### Requirement
Write only how many lines of the listing below include the string "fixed".

------------

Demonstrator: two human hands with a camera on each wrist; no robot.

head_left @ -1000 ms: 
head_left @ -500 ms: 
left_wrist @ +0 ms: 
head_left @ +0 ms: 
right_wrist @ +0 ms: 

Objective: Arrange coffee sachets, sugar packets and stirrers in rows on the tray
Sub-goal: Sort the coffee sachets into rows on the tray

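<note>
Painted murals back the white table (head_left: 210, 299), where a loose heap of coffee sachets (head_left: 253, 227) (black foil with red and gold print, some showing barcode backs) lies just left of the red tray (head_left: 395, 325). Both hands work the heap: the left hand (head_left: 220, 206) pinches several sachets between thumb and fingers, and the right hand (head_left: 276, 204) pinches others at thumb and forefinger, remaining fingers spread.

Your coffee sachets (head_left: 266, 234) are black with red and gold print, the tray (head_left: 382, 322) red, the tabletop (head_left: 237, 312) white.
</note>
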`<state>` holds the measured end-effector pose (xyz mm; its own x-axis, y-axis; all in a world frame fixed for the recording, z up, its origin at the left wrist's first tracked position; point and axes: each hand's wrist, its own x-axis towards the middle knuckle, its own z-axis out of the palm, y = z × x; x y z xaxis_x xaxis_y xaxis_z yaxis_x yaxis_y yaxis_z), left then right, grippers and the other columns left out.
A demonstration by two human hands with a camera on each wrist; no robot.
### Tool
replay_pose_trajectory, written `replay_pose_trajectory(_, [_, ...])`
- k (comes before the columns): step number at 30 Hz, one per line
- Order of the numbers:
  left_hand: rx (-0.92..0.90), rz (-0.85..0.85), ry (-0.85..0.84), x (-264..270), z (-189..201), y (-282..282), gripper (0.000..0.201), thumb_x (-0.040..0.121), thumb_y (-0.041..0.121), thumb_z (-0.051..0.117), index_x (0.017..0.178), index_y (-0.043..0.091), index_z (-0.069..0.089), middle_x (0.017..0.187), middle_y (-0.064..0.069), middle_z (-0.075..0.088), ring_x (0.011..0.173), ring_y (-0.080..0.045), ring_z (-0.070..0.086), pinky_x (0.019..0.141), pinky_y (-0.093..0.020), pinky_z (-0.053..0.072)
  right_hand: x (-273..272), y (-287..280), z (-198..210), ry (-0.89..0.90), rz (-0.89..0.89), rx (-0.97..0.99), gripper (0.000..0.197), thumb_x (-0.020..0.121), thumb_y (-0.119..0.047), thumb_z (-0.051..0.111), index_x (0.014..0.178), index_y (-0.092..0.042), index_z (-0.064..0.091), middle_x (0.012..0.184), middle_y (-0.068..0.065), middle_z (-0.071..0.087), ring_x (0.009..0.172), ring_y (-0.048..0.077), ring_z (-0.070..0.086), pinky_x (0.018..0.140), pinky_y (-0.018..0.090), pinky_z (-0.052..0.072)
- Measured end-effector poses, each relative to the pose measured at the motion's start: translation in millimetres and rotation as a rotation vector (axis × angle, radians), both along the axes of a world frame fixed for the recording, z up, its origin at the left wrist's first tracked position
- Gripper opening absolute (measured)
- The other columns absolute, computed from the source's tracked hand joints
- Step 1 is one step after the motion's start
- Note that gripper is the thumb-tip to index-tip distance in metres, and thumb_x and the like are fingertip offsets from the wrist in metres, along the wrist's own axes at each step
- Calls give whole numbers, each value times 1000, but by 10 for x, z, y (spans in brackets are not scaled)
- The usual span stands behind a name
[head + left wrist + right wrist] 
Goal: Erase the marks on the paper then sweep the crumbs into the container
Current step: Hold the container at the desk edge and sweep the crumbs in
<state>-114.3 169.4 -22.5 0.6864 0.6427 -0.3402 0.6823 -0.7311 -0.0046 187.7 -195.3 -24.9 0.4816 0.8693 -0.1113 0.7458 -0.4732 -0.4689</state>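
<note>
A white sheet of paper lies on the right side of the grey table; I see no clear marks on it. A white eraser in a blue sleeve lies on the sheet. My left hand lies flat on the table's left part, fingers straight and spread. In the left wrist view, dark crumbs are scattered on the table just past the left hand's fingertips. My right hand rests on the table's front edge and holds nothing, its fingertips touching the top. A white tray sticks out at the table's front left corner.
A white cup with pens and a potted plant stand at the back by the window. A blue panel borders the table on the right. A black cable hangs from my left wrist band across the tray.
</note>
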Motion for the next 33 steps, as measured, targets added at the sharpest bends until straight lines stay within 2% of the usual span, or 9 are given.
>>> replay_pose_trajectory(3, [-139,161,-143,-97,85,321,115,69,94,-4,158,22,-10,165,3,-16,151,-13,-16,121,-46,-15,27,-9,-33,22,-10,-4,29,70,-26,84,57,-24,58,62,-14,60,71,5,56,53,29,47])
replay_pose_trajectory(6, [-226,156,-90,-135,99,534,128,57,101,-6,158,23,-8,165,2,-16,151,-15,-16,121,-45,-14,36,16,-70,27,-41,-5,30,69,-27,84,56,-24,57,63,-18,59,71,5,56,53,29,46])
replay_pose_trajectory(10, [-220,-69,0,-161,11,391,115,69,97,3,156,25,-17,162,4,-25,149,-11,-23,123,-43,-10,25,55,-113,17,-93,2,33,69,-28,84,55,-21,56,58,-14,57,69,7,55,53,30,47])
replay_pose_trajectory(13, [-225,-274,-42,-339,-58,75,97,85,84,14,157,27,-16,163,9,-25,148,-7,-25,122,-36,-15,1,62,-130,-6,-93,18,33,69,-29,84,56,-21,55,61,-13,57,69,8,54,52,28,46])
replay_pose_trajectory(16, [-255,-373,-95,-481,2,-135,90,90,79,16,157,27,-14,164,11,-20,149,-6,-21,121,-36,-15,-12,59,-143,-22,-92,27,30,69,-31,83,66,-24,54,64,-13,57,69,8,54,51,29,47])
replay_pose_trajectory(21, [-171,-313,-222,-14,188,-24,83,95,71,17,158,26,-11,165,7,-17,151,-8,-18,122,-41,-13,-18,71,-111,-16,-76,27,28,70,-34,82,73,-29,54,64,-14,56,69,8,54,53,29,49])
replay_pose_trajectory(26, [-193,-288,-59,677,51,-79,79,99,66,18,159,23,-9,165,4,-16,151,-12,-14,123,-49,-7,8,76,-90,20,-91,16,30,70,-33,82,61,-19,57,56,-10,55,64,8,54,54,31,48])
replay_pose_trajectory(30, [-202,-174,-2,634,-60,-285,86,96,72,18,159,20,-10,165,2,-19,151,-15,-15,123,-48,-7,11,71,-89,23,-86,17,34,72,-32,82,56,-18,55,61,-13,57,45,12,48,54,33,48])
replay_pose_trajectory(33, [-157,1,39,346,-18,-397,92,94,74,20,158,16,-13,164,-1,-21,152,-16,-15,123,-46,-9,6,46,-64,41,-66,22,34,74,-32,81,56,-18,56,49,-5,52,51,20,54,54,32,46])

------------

### Task solution
2